C$ retreats after Friday's jobs data surge

  • Canadian dollar weakens 0.2% against the greenback.
  • Oil rises rise.
  • Canadian bond yields modestly higher across the curve.
Published April 12, 2021 Updated April 12, 2021 09:40pm
By

The Canadian dollar edged down against its US counterpart on Monday, unwinding some of the gains logged in the previous session, but buoyant oil prices helped keep the currency near recent highs.

At 9:52 a.m. EST (1352 GMT), the Canadian dollar was trading 0.2% lower at 1.2553 to the greenback, or 79.66 US cents.

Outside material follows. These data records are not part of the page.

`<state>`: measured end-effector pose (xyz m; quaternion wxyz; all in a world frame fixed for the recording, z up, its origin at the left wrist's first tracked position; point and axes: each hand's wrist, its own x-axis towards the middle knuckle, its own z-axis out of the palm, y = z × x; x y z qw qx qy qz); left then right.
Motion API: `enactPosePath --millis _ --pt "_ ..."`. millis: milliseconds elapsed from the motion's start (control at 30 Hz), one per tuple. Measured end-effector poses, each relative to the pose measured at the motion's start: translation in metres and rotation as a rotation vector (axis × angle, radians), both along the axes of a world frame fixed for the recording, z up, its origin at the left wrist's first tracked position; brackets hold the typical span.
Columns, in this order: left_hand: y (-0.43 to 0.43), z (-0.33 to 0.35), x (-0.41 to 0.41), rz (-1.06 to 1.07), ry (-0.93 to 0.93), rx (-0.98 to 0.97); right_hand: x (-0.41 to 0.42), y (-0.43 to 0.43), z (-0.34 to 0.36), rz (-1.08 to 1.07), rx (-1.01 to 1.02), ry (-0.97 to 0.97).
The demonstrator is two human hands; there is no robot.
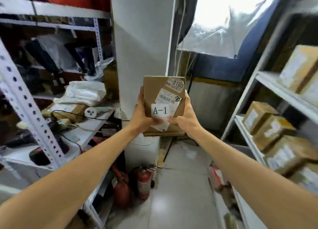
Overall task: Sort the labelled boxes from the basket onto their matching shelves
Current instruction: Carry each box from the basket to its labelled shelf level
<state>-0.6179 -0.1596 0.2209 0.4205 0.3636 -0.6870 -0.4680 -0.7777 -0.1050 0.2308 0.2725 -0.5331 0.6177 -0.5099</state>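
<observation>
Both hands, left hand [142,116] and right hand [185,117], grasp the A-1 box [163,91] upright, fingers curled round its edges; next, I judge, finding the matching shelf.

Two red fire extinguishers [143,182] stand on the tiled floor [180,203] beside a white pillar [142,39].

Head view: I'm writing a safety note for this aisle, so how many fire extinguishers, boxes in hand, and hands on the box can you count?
Fire extinguishers, red, on the floor: 2
Box, labelled A-1, held up: 1
Hands gripping it, left hand and right hand: 2
Total: 5
</observation>
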Motion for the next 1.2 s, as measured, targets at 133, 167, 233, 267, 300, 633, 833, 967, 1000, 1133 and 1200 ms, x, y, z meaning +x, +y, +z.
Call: enactPosePath --millis 133,167,233,267,300,633,833,967,1000,1133,1200 --pt "-0.028 0.013 -0.068 -0.187 0.006 -0.039 -0.055 0.000 0.016 -0.190 -0.016 0.018" --pt "-0.035 0.015 -0.084 -0.235 0.023 -0.042 -0.067 0.000 0.021 -0.236 -0.027 0.017" --pt "-0.048 0.018 -0.114 -0.320 0.032 -0.035 -0.087 0.000 0.028 -0.318 -0.027 0.024" --pt "-0.054 0.020 -0.127 -0.356 0.030 -0.024 -0.096 0.000 0.030 -0.357 -0.021 0.035" --pt "-0.061 0.021 -0.140 -0.389 0.028 -0.011 -0.103 -0.001 0.032 -0.398 -0.020 0.043" --pt "-0.116 0.032 -0.253 -0.604 0.040 0.034 -0.190 -0.035 0.038 -0.648 0.002 -0.008" --pt "-0.162 0.039 -0.341 -0.588 0.051 0.049 -0.274 -0.077 0.046 -0.684 -0.014 -0.010" --pt "-0.188 0.051 -0.402 -0.607 0.075 0.029 -0.336 -0.107 0.058 -0.674 -0.026 0.009" --pt "-0.194 0.054 -0.417 -0.616 0.086 0.018 -0.350 -0.113 0.060 -0.679 -0.039 0.004" --pt "-0.216 0.071 -0.475 -0.642 0.098 -0.019 -0.403 -0.132 0.071 -0.693 -0.097 0.002" --pt "-0.225 0.076 -0.502 -0.638 0.092 -0.044 -0.425 -0.140 0.075 -0.711 -0.100 0.028"
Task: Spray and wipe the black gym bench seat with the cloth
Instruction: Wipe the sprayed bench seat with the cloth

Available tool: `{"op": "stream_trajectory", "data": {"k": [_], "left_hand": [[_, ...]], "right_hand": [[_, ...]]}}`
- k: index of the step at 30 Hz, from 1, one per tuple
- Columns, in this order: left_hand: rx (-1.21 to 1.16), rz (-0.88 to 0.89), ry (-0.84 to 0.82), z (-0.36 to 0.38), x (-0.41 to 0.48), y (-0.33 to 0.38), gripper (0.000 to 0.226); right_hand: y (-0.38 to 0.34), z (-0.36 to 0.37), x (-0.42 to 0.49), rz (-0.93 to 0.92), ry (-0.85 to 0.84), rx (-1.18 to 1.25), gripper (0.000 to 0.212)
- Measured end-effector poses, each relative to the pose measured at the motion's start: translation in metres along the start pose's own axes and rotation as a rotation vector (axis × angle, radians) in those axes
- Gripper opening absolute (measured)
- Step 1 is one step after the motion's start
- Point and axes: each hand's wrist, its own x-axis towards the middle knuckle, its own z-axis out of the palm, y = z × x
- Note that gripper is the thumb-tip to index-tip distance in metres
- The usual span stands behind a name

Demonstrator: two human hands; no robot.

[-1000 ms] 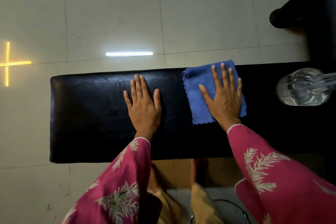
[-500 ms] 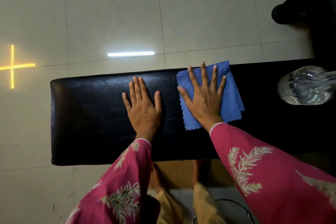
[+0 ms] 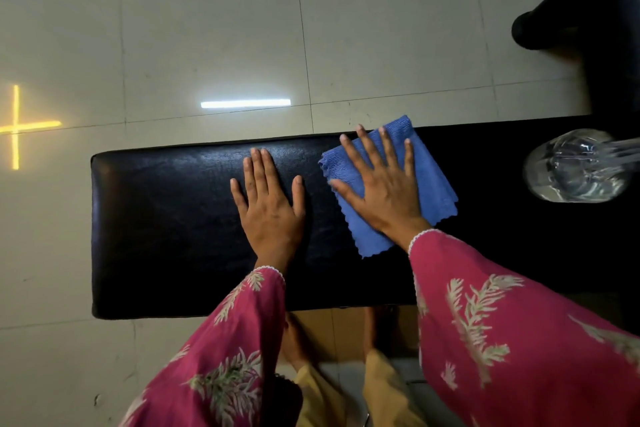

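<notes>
bench seat (image 3: 166,225), black and glossy, runs left to right across the tiled floor (image 3: 207,28). blue cloth (image 3: 431,180) lies on the seat's far half, right of centre, its top corner reaching the far edge. right hand (image 3: 382,191) presses flat on the cloth, fingers spread, grip open rather than curled around it. left hand (image 3: 270,211) rests palm down on bare surface just beside the cloth, grip open too. clear spray bottle (image 3: 578,166) stands on the seat at far right, apart from the cloth.
</notes>
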Motion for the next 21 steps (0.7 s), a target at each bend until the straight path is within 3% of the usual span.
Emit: {"op": "stream_trajectory", "data": {"k": [6, 11, 17, 21], "left_hand": [[0.004, 0.001, -0.002, 0.001, 0.0, 0.0, 0.07], [-0.001, 0.004, -0.004, 0.0, 0.0, 0.0, 0.071], [-0.006, 0.006, -0.005, 0.002, -0.001, -0.001, 0.071], [-0.011, 0.01, 0.001, 0.001, -0.001, -0.001, 0.07]], "right_hand": [[-0.004, 0.002, 0.01, 0.265, 0.063, 0.028, 0.072], [0.005, 0.002, -0.003, 0.056, 0.018, 0.017, 0.075], [0.003, 0.0, 0.017, 0.319, 0.081, 0.071, 0.071], [-0.008, 0.007, -0.02, 0.105, 0.059, 0.027, 0.072]]}}
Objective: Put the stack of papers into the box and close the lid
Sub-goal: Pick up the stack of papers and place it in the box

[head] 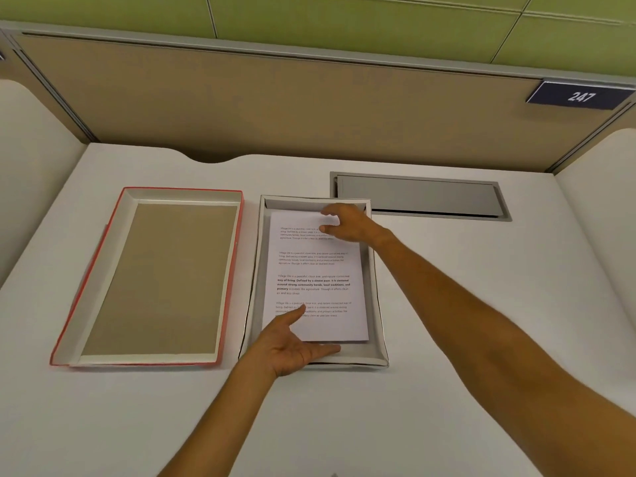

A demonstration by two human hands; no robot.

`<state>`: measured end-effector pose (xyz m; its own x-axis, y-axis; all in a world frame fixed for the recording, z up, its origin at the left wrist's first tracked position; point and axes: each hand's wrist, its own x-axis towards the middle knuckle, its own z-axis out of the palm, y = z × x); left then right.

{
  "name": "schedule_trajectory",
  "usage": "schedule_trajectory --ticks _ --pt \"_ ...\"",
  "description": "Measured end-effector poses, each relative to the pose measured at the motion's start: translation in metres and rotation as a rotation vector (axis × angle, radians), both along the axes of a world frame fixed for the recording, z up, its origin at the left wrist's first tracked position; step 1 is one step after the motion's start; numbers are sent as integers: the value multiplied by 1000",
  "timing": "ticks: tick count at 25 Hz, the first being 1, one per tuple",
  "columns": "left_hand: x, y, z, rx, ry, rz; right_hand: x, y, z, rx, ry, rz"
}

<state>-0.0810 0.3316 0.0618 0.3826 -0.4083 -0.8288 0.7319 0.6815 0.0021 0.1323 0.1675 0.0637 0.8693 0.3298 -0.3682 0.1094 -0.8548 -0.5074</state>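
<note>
A shallow white box [378,306] sits on the desk in front of me. Inside it lies the stack of printed papers [315,270], flat and face up. My left hand [292,346] is at the box's near end, fingers apart, thumb on the paper and fingers along the stack's near edge. My right hand [346,222] reaches to the far end, its fingers spread and curled over the top edge of the stack. The lid [155,277], red outside with a brown inner face, lies upside down to the left of the box.
A grey cable hatch [420,197] is set into the desk behind the box on the right. A beige partition [275,108] bounds the far edge, with a sign reading 247 [580,96].
</note>
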Motion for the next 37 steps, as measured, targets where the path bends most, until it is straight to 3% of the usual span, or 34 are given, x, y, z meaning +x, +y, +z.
schedule_trajectory --ticks 13,32,35,37 --pt "-1 0 -26 14 69 70 21 16 -7 -27 98 54" --pt "-3 2 -16 -51 86 114 19 20 -2 7 82 54" --pt "-3 15 -3 -98 47 59 15 24 7 56 64 34" --pt "4 35 7 -13 -26 55 7 35 13 151 38 -26"
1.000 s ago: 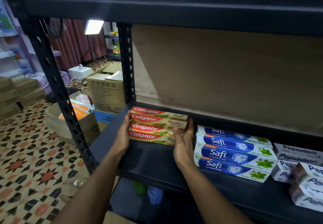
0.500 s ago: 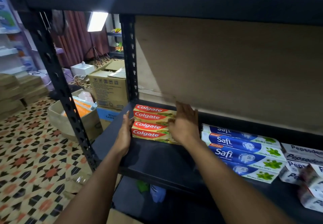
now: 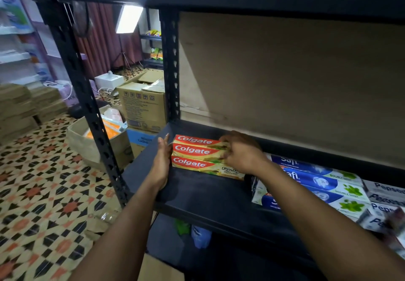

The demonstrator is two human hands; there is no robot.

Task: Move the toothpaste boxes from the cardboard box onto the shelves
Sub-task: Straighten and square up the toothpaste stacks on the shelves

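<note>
Stock: red-and-gold Colgate cardboard toothpaste boxes, stacked at the left rear of the black metal shelf. Your left hand, fingers straight, presses flat on the stack's left end; your right hand curls its fingers over the upper boxes. Blue-and-white Safi boxes and grey Pepsodent boxes lie shelved to the right. Placement looks largely done; remaining stock unseen. Open room: bare shelf in front; rear upright post near on the left.

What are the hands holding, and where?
The Colgate boxes. The left hand presses flat on their left ends; the right hand curls over the top ones' right part.
</note>
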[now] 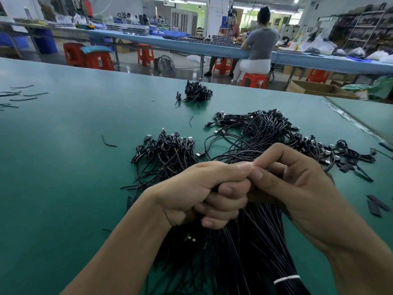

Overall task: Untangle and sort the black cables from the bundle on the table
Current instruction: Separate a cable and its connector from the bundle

The loonie had risen 0.3% on Friday after data showed Canada added far more jobs than expected in March, bringing employment to within 1.5% of pre-pandemic levels.

Investors' expectation for a continued rise in US Treasury yields has been supportive of the greenback, helping keep the Canadian dollar from breaking above the three-year high of $1.2361 touched in mid-March.

"Friday's stellar jobs data should not be far from investors' minds and while we expect some of the jump in jobs to be unwound this month as a result of Ontario's lockdown moves, the trend in jobs and progress on access to vaccines should provide policy makers with enough confidence in the outlook to at least signal a move towards tapering asset purchases at the April 21st policy decision," Shaun Osborne, chief currency strategist at Scotiabank, said in a note.

"We look for the Canadian dollar to remain better supported on dips and to make a bit more progress in the short run back towards a $1.24 handle," Osborne said.

On Monday, a rise in the price of oil, one of Canada's main exports, helped the loonie fend off deeper losses against its US counterpart.

Canadian government bond yields were modestly higher across the curve, with the 10-year trading at 1.518%, not far from its close on Friday at 1.5%.